This would be considered a trivial task, if, however, one is aware of all the parameters involved, such as the number of images, the number of customers who will generate them, frequency of generation, simultaneous number of customers, etc. Our project was a launching SaaS platform, which would be aggressively developed and promoted, so there was no way to define these parameters in advance. The only thing that was clear from the start was that the number of users, and the workload respectively, will increase over time.
Given that our client’s entire infrastructure was based in Amazon Web Services (AWS), we were limited to the following options to complete the task:
- To use a single EC2 instance;
- To create an Auto Scaling Group (ASG) using EC2 instances;
- To use Lambda serverless function.
Let's quickly go through these three options and shed some light on the choice we made:
- If we choose the option with a single EC2 instance, we should create a really powerful one, because we don’t know what the workload would be. This would result in significant bills for our clients and might also bring along problems in case the workload becomes too high for the instance we use. If this happens, we’ll have to stop the instance in order to upgrade to a more powerful one, which will lead to additional costs. The load can be reduced at any time, but the service works constantly. Furthermore, some problems might arise with the instance itself, the connection loss in a given area, etc.
- Choosing the ASG approach seems a lot better – we can start with one small (and cheap) EC2 instance, and the group will generate a given number of additional instances, where necessary. Unfortunately, however, this option also has some significant disadvantages – for example, when shutting down the instances, we don’t know which of them exactly will be stopped by the AWS. This means that an instance might be shut down while generating an image, which will create extra work for the dev team to handle such situations and the same e-flyer will be unnecessarily generated twice. Although this option is not pricey, the instance in question is running all the time, which still generates costs regardless of whether it’s really needed or not.

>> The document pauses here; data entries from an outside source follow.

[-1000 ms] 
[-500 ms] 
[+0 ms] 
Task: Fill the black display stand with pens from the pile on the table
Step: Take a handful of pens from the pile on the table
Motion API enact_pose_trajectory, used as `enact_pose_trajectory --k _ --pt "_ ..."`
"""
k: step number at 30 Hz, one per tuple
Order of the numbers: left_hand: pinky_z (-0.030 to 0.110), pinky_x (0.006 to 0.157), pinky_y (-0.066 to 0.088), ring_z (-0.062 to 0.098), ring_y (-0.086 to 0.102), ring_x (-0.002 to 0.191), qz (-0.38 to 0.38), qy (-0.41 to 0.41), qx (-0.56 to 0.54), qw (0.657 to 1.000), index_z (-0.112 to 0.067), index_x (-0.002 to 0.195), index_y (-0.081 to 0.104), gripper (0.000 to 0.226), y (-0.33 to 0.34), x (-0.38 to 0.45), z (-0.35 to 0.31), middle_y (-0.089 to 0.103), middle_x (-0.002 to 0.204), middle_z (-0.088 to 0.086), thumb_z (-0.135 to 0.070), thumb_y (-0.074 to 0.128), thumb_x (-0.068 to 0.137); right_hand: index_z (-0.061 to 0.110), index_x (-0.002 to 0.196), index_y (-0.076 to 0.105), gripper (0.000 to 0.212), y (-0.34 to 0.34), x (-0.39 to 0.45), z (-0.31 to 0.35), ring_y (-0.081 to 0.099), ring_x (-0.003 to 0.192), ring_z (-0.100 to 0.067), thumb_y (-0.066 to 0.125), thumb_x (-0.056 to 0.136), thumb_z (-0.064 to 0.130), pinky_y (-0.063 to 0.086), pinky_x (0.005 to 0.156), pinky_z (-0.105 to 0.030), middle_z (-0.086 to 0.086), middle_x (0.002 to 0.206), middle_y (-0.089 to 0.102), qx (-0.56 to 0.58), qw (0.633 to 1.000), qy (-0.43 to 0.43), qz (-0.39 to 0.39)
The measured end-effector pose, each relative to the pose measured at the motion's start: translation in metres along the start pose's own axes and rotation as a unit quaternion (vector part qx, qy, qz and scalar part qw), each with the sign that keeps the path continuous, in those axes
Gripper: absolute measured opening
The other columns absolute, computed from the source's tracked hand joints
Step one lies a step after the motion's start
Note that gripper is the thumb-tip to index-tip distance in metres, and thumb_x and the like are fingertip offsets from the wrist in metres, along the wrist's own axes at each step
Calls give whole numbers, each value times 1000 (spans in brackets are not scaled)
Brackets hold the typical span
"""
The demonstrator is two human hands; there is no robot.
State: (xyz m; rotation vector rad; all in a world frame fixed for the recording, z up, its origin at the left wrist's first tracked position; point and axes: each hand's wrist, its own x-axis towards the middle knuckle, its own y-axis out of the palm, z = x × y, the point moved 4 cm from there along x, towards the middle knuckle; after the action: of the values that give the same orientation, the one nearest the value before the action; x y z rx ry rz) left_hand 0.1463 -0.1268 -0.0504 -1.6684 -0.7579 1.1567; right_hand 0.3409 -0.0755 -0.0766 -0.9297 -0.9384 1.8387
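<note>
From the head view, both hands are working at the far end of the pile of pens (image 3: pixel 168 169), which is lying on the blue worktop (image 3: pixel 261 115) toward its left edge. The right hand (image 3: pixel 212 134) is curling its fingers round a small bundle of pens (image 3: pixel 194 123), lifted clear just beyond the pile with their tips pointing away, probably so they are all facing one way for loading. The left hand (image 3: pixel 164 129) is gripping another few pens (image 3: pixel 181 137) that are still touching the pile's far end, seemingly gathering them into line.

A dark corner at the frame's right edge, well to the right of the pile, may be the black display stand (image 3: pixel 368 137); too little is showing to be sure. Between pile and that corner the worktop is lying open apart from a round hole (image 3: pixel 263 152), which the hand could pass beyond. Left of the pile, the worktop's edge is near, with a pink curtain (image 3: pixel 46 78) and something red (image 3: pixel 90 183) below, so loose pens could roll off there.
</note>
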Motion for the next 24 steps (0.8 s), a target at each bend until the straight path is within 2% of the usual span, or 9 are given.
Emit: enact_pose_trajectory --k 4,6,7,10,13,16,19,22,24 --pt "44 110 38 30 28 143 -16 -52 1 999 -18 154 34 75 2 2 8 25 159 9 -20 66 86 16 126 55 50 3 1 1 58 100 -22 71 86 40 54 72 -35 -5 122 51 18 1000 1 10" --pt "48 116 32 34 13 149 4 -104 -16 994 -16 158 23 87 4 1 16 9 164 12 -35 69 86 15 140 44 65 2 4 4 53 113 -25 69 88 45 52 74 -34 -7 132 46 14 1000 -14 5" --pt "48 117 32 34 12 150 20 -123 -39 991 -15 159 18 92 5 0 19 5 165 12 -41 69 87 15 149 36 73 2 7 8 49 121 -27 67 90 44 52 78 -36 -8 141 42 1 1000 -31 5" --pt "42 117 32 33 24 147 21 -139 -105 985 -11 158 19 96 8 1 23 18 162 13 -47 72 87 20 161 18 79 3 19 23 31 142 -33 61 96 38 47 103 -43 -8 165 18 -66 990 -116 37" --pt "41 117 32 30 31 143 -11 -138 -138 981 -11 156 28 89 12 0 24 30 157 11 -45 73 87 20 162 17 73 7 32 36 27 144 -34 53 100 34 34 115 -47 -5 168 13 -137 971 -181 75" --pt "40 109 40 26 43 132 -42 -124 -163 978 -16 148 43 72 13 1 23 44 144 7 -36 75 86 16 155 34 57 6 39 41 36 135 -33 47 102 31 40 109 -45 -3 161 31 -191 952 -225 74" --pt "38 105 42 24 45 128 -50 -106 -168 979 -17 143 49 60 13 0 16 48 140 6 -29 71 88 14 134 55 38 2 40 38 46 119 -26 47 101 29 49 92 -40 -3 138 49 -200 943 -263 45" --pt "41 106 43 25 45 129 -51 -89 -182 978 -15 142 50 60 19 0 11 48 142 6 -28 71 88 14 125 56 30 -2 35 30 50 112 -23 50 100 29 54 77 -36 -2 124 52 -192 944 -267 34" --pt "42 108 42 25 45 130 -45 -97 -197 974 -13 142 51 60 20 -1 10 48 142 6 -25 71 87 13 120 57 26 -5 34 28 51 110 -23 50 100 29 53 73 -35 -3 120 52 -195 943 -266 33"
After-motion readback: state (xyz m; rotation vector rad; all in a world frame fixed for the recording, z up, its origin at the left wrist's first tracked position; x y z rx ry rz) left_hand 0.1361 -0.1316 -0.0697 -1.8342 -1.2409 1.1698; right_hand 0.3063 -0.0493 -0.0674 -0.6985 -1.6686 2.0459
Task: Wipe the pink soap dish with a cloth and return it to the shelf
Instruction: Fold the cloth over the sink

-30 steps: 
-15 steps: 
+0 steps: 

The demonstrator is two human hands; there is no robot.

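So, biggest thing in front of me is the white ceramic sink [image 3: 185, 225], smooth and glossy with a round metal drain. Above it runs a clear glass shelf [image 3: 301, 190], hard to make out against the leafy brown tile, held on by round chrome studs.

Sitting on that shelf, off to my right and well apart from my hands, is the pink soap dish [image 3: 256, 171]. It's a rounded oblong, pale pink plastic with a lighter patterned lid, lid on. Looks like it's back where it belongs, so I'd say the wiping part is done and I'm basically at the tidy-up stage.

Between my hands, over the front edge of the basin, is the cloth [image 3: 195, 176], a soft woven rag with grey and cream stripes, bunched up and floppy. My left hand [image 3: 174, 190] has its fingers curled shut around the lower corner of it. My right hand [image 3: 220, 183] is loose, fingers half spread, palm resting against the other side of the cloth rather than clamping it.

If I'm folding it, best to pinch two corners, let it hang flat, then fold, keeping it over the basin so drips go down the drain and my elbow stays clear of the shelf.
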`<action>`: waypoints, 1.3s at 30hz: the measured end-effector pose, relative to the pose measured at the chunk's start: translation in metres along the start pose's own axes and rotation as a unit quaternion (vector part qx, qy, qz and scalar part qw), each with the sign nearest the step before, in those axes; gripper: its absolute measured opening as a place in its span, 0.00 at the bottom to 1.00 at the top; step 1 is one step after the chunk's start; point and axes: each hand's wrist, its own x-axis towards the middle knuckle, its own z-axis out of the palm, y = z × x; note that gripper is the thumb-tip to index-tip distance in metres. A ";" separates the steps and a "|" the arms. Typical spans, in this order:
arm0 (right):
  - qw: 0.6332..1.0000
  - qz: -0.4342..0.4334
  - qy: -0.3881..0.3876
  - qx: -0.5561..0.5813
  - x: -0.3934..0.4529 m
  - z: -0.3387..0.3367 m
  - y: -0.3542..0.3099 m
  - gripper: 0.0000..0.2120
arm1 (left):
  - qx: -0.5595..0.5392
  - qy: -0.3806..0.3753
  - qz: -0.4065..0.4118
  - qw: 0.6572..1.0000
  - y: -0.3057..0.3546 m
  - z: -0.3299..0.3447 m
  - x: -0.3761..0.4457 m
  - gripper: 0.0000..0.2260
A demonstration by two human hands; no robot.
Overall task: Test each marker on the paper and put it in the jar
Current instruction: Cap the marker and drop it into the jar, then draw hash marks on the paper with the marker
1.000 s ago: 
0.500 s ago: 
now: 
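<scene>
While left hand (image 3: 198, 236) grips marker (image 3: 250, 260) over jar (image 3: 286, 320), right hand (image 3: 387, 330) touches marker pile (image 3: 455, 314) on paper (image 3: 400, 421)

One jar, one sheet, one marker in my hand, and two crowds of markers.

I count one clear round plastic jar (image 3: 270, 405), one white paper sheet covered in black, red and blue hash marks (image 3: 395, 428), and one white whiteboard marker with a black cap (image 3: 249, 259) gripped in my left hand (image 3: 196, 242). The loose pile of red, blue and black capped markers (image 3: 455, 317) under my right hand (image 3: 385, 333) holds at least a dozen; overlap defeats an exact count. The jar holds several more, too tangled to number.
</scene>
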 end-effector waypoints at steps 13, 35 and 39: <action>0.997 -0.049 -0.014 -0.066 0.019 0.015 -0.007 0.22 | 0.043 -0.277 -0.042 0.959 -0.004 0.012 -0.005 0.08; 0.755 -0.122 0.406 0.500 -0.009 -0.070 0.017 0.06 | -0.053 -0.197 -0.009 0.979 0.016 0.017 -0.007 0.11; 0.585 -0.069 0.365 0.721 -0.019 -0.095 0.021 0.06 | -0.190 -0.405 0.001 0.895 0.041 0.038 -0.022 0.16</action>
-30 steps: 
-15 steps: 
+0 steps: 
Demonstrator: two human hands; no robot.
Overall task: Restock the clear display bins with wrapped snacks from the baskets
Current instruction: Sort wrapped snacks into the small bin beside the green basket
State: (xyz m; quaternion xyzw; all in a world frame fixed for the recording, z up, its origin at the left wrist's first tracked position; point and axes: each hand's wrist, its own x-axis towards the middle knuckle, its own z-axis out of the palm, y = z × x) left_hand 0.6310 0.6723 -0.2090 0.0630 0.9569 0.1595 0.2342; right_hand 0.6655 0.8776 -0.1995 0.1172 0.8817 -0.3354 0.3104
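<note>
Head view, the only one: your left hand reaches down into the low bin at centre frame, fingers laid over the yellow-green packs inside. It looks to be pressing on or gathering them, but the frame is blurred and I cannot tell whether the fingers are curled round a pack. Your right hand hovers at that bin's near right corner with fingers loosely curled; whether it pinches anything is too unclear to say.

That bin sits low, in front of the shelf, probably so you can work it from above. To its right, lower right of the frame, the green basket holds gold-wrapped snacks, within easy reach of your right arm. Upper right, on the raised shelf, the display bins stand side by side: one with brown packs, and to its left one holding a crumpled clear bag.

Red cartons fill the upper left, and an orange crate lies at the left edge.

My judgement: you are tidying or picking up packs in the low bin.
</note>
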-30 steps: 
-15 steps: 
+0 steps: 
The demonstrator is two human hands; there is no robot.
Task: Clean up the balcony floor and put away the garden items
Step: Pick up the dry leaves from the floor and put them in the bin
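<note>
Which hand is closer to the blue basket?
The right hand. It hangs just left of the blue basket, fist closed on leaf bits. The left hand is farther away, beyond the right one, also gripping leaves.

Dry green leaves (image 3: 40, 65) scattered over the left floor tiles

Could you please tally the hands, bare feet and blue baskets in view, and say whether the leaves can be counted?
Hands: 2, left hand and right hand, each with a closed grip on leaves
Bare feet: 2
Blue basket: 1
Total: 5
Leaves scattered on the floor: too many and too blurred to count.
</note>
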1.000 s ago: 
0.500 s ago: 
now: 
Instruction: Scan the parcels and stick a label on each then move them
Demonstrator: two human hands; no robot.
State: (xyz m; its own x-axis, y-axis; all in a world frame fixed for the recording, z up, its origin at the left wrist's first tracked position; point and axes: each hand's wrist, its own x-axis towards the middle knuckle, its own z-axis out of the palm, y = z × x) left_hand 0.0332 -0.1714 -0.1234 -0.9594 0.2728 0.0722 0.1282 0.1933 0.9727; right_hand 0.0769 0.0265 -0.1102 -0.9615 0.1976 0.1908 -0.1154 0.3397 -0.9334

- The Lambda function. If you’re not familiar with it, this function allows you to build some complex functionalities without maintaining any virtual machines yourself. The idea of this service is to perform relatively small tasks, just like the one we have. And its use doesn’t generate additional costs – you can deploy as many Lambda functions as you want, basically for free (using the AWS free tier account), and you are charged only for the real usage of your functions.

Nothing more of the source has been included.